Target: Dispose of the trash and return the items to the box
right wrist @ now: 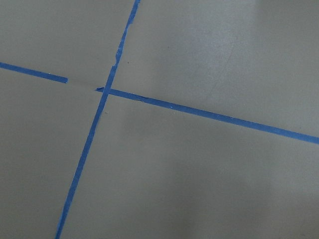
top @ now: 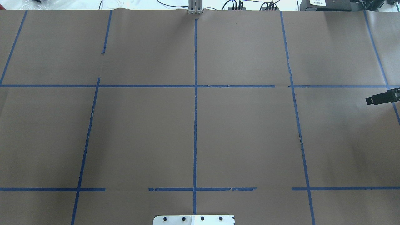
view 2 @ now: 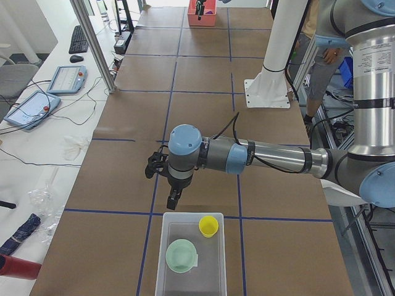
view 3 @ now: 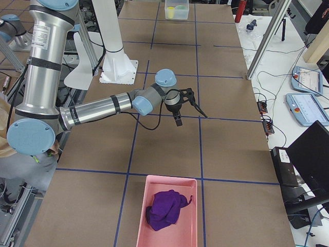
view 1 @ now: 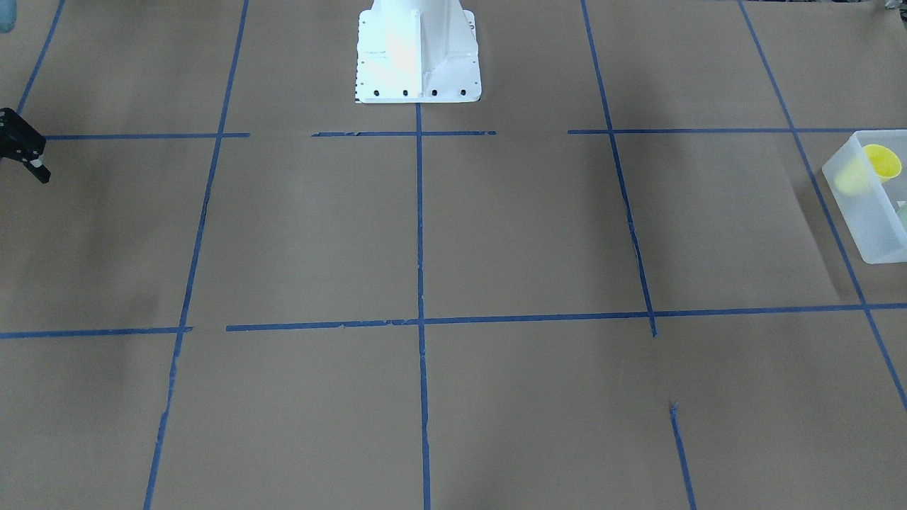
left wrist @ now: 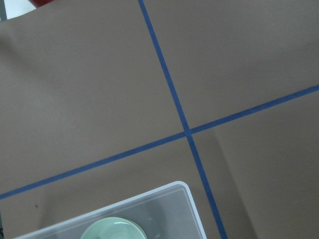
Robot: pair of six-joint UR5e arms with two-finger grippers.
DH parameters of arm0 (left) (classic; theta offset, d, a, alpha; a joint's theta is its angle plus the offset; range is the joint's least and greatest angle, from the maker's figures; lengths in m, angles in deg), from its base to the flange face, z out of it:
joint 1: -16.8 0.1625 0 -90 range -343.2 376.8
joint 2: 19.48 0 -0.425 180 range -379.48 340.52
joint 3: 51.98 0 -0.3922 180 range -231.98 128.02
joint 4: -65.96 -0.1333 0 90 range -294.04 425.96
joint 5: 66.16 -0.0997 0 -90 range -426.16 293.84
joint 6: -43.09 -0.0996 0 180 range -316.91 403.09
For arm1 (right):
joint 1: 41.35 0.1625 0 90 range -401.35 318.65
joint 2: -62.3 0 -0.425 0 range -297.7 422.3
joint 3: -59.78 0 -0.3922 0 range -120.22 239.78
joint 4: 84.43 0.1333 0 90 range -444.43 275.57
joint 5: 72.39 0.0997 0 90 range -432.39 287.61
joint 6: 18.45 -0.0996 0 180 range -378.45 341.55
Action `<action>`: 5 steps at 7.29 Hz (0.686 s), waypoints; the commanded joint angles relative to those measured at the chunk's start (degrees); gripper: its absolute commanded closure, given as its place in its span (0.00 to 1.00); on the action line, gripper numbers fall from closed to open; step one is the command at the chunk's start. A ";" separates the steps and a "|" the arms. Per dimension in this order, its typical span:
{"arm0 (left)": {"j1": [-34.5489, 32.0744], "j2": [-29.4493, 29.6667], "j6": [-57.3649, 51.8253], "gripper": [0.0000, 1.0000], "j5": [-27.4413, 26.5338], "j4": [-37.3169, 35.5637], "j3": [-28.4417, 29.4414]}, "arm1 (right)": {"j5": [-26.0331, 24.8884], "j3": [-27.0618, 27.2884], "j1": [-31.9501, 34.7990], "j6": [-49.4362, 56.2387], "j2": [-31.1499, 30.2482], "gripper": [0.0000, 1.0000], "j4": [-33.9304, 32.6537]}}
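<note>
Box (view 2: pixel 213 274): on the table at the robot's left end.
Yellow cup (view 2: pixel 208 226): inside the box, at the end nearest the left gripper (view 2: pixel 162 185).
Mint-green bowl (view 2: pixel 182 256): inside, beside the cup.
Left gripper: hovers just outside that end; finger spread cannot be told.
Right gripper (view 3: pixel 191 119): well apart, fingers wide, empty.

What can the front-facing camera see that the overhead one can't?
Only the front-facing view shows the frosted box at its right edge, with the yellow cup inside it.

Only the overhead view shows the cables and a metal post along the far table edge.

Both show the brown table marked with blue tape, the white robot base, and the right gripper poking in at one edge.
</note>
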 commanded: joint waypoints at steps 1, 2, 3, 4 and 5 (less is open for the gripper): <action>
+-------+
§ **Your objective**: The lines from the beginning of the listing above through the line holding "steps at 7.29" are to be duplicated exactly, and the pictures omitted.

§ **Result of the exercise**:
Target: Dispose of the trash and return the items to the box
right wrist @ now: 
top @ now: 
view 2 @ now: 
view 3 @ now: 
view 1 @ now: 
left wrist @ now: 
Robot: pair of six-joint UR5e arms with two-finger grippers.
DH parameters of arm0 (left) (classic; theta offset, d, a, alpha; a joint's theta is its angle plus the offset; range is the joint's least and greatest angle, from the maker's figures; lengths in m, angles in deg), from its base to the flange face, z out of it:
joint 1: -16.8 0.1625 0 -90 range -343.2 376.8
joint 2: 19.48 0 -0.425 180 range -379.48 340.52
joint 3: 51.98 0 -0.3922 180 range -231.98 128.02
joint 4: -65.96 -0.1333 0 90 range -294.04 425.96
joint 5: 66.16 -0.0997 0 -90 range -426.16 293.84
joint 6: -43.09 -0.0996 0 180 range -316.91 403.09
For arm1 (right):
joint 1: 41.35 0.1625 0 90 range -401.35 318.65
joint 2: -62.3 0 -0.425 0 range -297.7 422.3
joint 3: -59.78 0 -0.3922 0 range -120.22 239.78
joint 4: 84.43 0.1333 0 90 range -444.43 275.57
joint 5: 72.39 0.0997 0 90 range -432.39 287.61
joint 6: 18.45 -0.0996 0 180 range -378.45 341.55
Action `<action>`: 5 steps at 7.29 Hz (0.686 s), waypoints; the commanded joint angles relative to those measured at the chunk's start (degrees); gripper: its absolute commanded closure, given as its place in its span (0.00 to 1.00); on the action line, gripper numbers fall from closed to open; step one is the command at the chunk's start. A ";" separates the steps and a "|" the arms. Per dimension in this order, its typical span:

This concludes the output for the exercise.